Substr giving wrong results on $1 with utf8 #12321

p5pRT · 2012-08-07T06:49:16Z

Migrated from rt.perl.org#114410 (status was 'resolved')

Searchable as RT114410$

p5pRT · 2012-08-07T06:49:16Z

From choroba@matfyz.cz

Created by choroba@matfyz.cz

Running substr($1, 0, 1) gives strange results when matching a utf8
string read from STDIN: sometimes, the string is longer, sometimes, it
contains the EF-BF-BD replacement character.

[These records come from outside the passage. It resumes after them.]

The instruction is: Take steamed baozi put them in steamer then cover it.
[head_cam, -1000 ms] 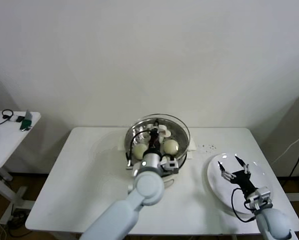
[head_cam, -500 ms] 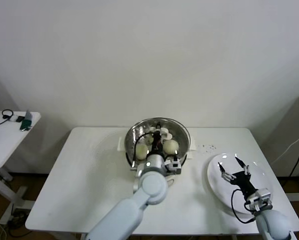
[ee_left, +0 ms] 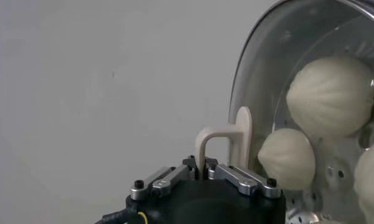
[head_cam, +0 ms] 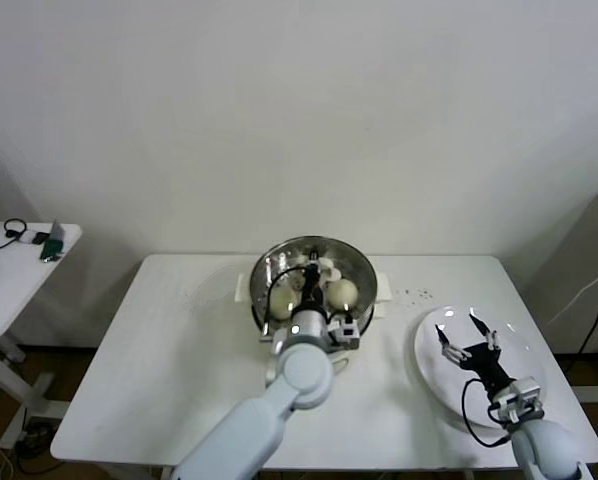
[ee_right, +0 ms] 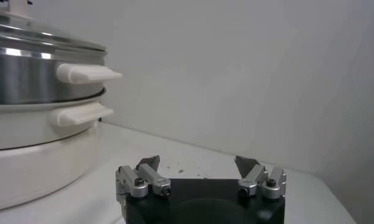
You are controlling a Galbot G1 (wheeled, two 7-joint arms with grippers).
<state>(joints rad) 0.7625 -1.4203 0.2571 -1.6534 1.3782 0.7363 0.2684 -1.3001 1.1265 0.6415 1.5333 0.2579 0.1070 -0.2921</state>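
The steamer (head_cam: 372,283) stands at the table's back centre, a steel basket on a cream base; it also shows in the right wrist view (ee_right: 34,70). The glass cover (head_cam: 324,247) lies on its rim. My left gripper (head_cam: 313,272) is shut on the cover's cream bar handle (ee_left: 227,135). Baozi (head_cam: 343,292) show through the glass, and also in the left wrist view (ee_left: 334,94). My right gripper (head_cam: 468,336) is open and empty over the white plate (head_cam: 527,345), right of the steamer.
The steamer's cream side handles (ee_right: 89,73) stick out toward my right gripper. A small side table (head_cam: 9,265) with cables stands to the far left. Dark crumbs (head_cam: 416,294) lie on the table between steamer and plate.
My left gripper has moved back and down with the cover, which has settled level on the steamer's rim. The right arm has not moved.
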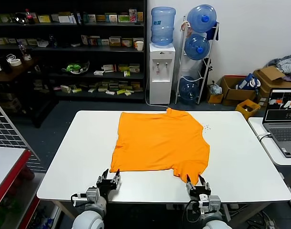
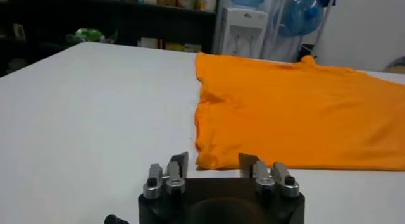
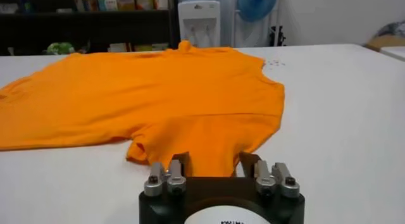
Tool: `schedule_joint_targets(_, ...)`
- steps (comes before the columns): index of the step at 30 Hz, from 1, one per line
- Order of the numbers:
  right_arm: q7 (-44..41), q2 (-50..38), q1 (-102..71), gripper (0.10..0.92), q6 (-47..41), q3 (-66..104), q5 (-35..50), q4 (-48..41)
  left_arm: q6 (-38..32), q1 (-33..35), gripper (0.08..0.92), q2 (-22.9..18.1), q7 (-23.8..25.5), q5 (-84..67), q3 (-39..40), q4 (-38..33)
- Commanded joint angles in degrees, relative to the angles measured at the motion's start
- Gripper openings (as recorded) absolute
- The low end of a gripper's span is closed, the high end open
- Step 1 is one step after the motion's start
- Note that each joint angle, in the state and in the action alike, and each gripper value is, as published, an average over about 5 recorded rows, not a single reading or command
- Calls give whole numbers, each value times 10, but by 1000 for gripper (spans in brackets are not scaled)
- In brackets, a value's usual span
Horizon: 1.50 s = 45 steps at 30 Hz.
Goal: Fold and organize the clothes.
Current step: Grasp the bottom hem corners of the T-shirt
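T-shirt: you have the orange T-shirt [image 1: 159, 141] lying flat on the white desk [image 1: 78, 157], plain orange side up, its collar toward the far edge of the desk, its hem toward the robot.
Sleeve: on the robot's right, you see the shirt's near corner hang lower than the rest of the hem, reaching toward the desk's near edge.
Left gripper: your left gripper [image 1: 109, 179] sits low at the desk's near edge, right at the shirt's near left corner.
Left fingers: in the left wrist view the left gripper [image 2: 214, 161] has its fingers parted, with the shirt's corner lying in front of the gap; you cannot tell if they touch the cloth.
Right gripper: your right gripper [image 1: 197, 183] sits at the desk's near edge, at the shirt's near right corner.
Right fingers: in the right wrist view the right gripper [image 3: 214, 161] has its fingers parted on either side of the orange edge, which reaches into the gap; not clenched on it.
Laptop: an open laptop [image 1: 282, 119] stands on a second desk off to the right of the shirt.
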Motion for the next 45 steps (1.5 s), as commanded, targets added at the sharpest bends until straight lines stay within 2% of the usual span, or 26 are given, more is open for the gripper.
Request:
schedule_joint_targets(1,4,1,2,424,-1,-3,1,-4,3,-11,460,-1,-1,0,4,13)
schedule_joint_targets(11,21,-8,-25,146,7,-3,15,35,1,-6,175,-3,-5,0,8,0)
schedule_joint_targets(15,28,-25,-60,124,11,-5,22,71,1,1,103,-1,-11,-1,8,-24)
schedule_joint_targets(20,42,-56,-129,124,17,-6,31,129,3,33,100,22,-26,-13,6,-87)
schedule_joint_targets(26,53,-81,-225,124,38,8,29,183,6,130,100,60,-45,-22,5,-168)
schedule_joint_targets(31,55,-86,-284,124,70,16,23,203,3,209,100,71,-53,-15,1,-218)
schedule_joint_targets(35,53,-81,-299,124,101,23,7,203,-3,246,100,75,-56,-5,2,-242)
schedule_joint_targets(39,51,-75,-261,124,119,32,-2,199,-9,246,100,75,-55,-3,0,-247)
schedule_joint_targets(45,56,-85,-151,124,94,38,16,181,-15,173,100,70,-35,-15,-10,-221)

The following code should demonstrate the problem:

use strict;
use warnings;

open my $PL, '>', 'utf2.pl' or die $!;
print {$PL} << '__PL__';
##########################################################
use strict;
use warnings;

binmode STDOUT, ':utf8';
binmode STDIN, ':utf8';

while (my $line = <>) {
if (my ($word) = $line =~ /^(.+)$/) {
my $one = substr($1, 0, 1); # doesn't work
my $w_one = substr($word, 0, 1); # works
print "'$one' != '$w_one'\tat $line" unless $one eq $w_one;
}
}
##########################################################
__PL__
close $PL;

open my $OUT1, '>', 'utf1' or die $!;
print {$OUT1} map chr hex, qw/61 61 c5 99 0a c4 8d 0a 61 61 c5 99 0a/;
close $OUT1;
open my $OUT2, '>', 'utf2' or die $!;
print {$OUT2} map chr hex, qw/c4 8d 0a 61 61 c5 99 0a c4 8d 0a/;
close $OUT2;

system "$^X utf2.pl < utf1";
print "\n";
system "$^X utf2.pl < utf2";

__END__

Perl Info


Flags:
     category=core
     severity=medium

Site configuration information for perl 5.17.3:

Configured by choroba at Mon Aug  6 22:34:00 CEST 2012.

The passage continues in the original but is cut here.